According to the Southern States Manifesto, more than 36,000 people have died of AIDS in the South as estimated by the CDC and in 2005 the South was burdened with half of all deaths from AIDS in the United States. The Southern US is clearly burdened with HIV to a degree unwarranted by its population size. This is a concern expressed by many and, to some degree, remains a mystery.

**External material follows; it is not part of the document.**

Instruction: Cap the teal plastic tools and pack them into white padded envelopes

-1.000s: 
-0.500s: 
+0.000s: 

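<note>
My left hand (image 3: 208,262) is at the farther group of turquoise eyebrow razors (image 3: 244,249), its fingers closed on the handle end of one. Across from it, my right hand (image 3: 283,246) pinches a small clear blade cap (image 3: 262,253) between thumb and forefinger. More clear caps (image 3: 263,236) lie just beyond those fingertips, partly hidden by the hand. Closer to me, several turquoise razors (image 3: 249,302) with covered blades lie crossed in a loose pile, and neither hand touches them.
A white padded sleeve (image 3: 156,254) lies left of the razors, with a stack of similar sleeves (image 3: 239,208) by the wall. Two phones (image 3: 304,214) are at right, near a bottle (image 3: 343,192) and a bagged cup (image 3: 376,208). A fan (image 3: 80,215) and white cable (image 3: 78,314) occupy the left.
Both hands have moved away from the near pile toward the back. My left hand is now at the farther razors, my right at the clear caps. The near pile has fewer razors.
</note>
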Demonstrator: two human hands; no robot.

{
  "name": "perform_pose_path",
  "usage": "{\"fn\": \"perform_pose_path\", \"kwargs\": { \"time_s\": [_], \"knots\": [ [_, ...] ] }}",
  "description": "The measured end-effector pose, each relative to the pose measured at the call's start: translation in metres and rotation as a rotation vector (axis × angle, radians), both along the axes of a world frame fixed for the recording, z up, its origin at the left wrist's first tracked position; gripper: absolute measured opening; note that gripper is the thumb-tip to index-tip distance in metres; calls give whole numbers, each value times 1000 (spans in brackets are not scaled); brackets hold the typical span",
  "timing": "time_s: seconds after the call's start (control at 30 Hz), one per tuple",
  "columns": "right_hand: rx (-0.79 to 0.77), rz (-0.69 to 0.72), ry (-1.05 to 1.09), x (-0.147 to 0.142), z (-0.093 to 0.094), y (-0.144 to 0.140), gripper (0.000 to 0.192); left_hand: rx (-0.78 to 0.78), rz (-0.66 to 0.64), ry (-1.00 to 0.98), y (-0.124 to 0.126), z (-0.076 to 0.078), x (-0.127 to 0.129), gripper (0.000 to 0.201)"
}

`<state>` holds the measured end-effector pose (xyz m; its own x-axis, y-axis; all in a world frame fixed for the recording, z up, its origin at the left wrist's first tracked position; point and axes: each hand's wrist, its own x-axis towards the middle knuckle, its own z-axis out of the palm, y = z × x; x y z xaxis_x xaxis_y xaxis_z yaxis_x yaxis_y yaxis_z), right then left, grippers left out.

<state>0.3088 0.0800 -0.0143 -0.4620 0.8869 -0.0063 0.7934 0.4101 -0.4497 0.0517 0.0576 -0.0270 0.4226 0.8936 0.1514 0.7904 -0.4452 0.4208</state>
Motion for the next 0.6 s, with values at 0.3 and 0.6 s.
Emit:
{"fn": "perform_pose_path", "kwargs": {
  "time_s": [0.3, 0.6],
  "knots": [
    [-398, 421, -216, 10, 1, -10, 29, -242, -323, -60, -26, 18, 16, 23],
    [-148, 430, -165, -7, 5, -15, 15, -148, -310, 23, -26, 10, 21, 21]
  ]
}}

I started writing for TheBody.com to try and address issues of stigma and HIV in the Southern United States. My first blog talked about internal and external stigma. What I mean by external stigma is stigma as a result of actions directed towards individuals or groups through any form of targeted actions taken because of who they are as individuals or the group they belong to. This can be a result of race (racism), class (classism), sexual orientation (homophobia), gender (sexism), or HIV status. When I say internal stigma, it is the result of ongoing treatment that targets individuals in a way that they learn to believe that these messages are real and define who they are. Internal, or felt, stigma is thus the result of external, or enacted, stigma acting over a period of time. Though I think it can be helpful to understand the terminology to get a better understanding of how stigma operates, this is somewhat academic and understanding these terms is not really the topic of this post.
This is my second blog for TheBody.com. I took on this project because I wanted to write about stigma and HIV in the Southern U.S. But it's proven harder to do than I thought and it's taking me far too long to write this second post.
Two weeks ago we held a pastor's forum here in Durham, North Carolina. About 20 pastors came from both black and white Christian congregations. Stigma became the main topic. One of the things that surprised me most were the challenges of talking about health issues period -- let alone more controversial issues like HIV/AIDS.